Investors are survey respondents who have participated in the securities markets (namely, in Mutual Funds, Equities, Derivatives, Debentures / Bonds or Commodity Futures).

Of the SIS’s total 36,756 urban sample size, 14.57% (5,356) are investors.

Table 4.1 provides a list of all the investment & savings instruments that respondents were specifically asked about in the survey.

Table 4.1: List of instruments provided to Survey Respondents

List of Instruments
Bank Deposits (Fixed/Recurring/Savings)
Company Deposits
Post Office Savings Schemes e.g., NSS, KVP etc.
Life Insurance
Pension Schemes
Real Estate
Precious Metals (Gold/Silver/Platinum)
Mutual Funds/SIPs
Commodities Futures
Derivatives (Equity/Currency)

Legend: Investment Instruments highlighted in red.

To help quantify the number and the behaviour of potential investors and savers who did not participate in the securities markets, respondents were specifically asked about non-investment instruments of savings or capital formation.

As Figure 4.1 clearly demonstrates, there is a sharp distinction in the awareness levels between savings schemes and investment instruments; cognizance about savings schemes is significantly higher.

While awareness concerning company deposits is lower than that of mutual funds or equities, a familiarity with every other savings schemes and non-market instruments is significantly higher than that of any of the market instruments.
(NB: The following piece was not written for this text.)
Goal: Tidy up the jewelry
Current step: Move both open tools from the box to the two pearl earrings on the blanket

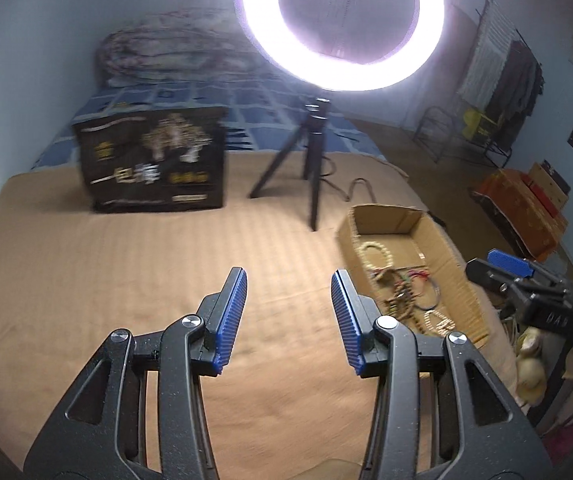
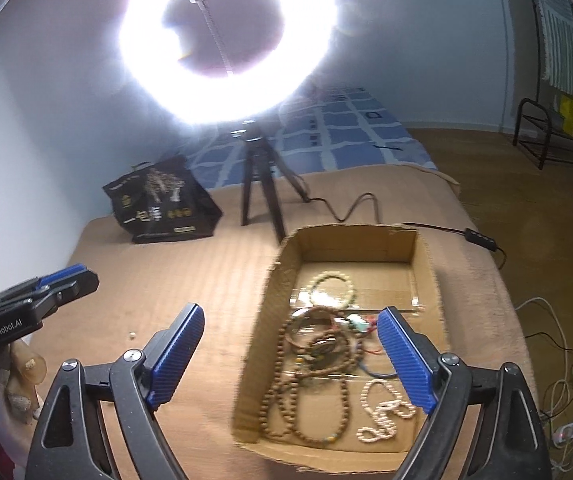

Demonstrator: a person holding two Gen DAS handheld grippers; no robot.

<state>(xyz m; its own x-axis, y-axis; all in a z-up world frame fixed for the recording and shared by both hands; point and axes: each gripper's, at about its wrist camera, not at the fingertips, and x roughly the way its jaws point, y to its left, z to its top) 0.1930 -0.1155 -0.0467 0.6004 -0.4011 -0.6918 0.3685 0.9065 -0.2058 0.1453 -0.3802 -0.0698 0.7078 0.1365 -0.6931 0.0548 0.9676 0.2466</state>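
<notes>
A shallow cardboard box point(image 2: 282, 276) sits on the tan bedspread and holds a tangle of jewelry: brown bead strands point(image 2: 306, 376), a pale bead bracelet point(image 2: 332, 286) and a white bead string point(image 2: 384, 412). The box also shows in the left wrist view point(image 1: 390, 216), to the right. My right gripper point(image 2: 292, 312) is open and empty, hovering over the box's near left part. My left gripper point(image 1: 288, 274) is open and empty over bare bedspread, left of the box. Each gripper shows in the other's view, the left point(image 2: 66, 276) and the right point(image 1: 502, 262).
A lit ring light on a black tripod point(image 2: 254, 184) stands behind the box, its cable point(image 2: 358, 204) trailing right. A dark printed bag point(image 1: 154, 156) stands at the back left. A small pale bead point(image 2: 131, 335) lies on the bedspread. The bed edge and floor cables point(image 2: 566, 376) are to the right.
</notes>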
Figure 4.1: Awareness Levels of Financial and Investment Instruments

Bank Fixed Deposit 99.9%
Life Insurance 94.7%
Post Office Savings  89.4%
Real Estate 72.8%
Gold and Silver 72.3%
Pension Schemes 42.9%
Company Deposits 18.6%
Mutual Funds 28.4%
Equities  26.3%
Debentures  13.1%
Derivatives 10.4%
Futures 9.5%

Additionally, although nearly all the survey participants are staggeringly aware of Bank Deposits (99.9 percent), Life Insurance (94.7 percent) and Post Office Savings (89.4 percent), familiarity with Mutual Funds and Equities is just 28.4 percent and 26.3 percent, respectively (Table 4.2).

On the other hand, awareness of Derivatives (10.4 percent) and Futures (9.5 percent) is even lower and surprisingly, Debentures (13.1 percent), despite being higher in the capital stack and having a declared interest rate, ranks low too.
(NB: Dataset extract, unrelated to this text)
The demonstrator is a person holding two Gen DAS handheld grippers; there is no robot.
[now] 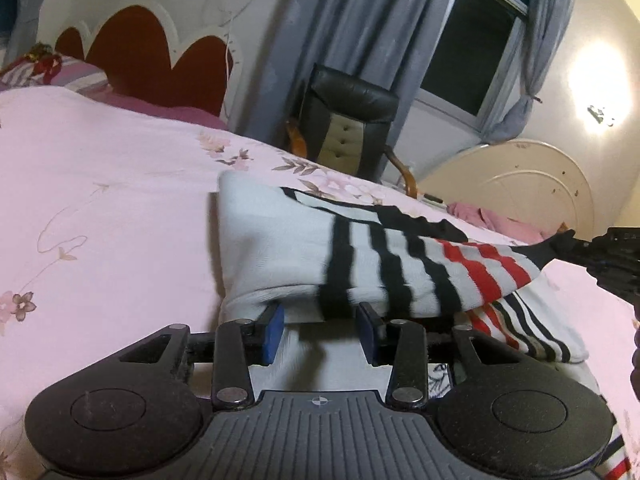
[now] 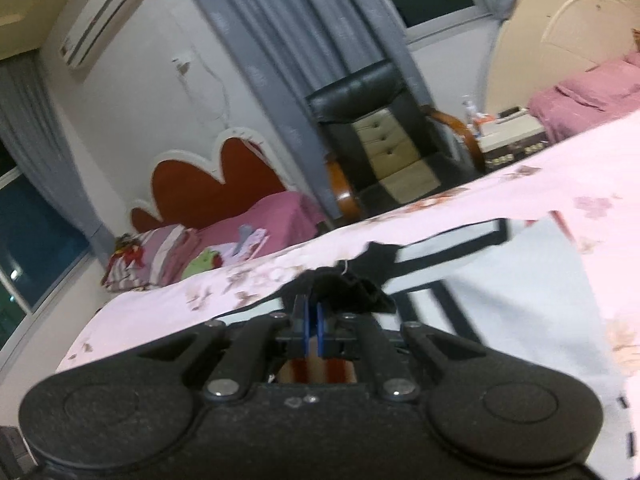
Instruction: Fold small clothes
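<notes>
A white sock (image 1: 280, 248) with black and red stripes hangs stretched above the pink floral bedsheet (image 1: 100, 200). My left gripper (image 1: 320, 330) holds its white end, with fabric bunched between the blue pads (image 1: 274, 332). The sock's black tip (image 1: 556, 246) runs to my right gripper (image 1: 600, 258) at the right edge. In the right wrist view, that gripper (image 2: 314, 314) is shut on the black tip (image 2: 360, 290), and the striped sock (image 2: 448, 256) trails away blurred. A second striped sock (image 1: 532, 338) lies flat on the sheet below.
A black armchair (image 1: 348, 120) stands past the bed's far edge, before grey curtains (image 1: 360, 12) and a window. A red scalloped headboard (image 1: 160, 56) and striped pillows (image 2: 152, 256) lie to the left. A second bed with pink bedding (image 2: 580, 96) is at the right.
</notes>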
Correspondingly, in 2003, Senetal observe that the secondary corporate bond market in India is practically non-existent and in March 2015, Gwalani and Bharati also find that awareness and investments in the corporate bond markets remain abysmally low.

For derivatives, on the other hand, it is not the market’s novelty but a 1950s government statute that rationalizes the low level of awareness. The Bombay Cotton Traders Association started futures trading in 1875 and by the early 1900s, India had one of the largest futures trading markets in the world.
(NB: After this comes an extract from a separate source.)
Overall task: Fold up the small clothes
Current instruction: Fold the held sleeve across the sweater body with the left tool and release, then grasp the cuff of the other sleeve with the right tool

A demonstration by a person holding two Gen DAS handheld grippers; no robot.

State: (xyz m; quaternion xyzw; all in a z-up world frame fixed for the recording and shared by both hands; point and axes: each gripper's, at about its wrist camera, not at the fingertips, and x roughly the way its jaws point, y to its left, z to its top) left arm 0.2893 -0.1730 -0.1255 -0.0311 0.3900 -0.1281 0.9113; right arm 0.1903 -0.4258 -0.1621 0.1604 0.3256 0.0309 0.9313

However, cash settlements and trading in options and derivatives were banned in 1952 till (acting on the recommendations of the LC Gupta Committee) SEBI approved derivatives trading from June 2001. In the interim half a century, derivatives remained restricted to the shadow ‘badla’ markets (banned by SEBI in 2001) and definitely out of reach of retail investors.

Since 2008–09, equity derivatives at the NSE have increased from an average daily turnover of Rs. 45,310 crore to Rs. 1,93,212 crore in 2015–16.

Although a relatively smaller market, currency derivatives has seen a sharper growth, moving from Rs. 1,167 crore to Rs. 18,602 crore in daily turnover in the same time period.

Furthermore, it is clear from the SIS and RBI data that institutional investors drive almost the entire volume and growth of this market.

Table 4.2: Household Awareness of Investment Instruments

Awareness of Investment Instruments
Mutual Funds
Equity/Currency Derivatives
Commodity Futures

Investor Awareness

Non-Investor Awareness
2.4%  6.1%

According to the SIS 2015 data, the awareness level for savings instruments are almost identical amongst investors and non-investors, whereas (as Figure 4.1 significantly highlights) a familiarity with investment instruments is extremely low amongst non-investors.

Awareness of even traditional investments like equities and mutual funds is surprisingly low among non- investors while an awareness of derivatives, bonds and debentures is in the single digits.

This data shows that there is a need to reach out and educate a wider populace about options available in the securities markets and additionally, expound the effectiveness of probing more deeply into the benefits of diversification, risk management and returns optimization to create a more efficient household financial portfolio.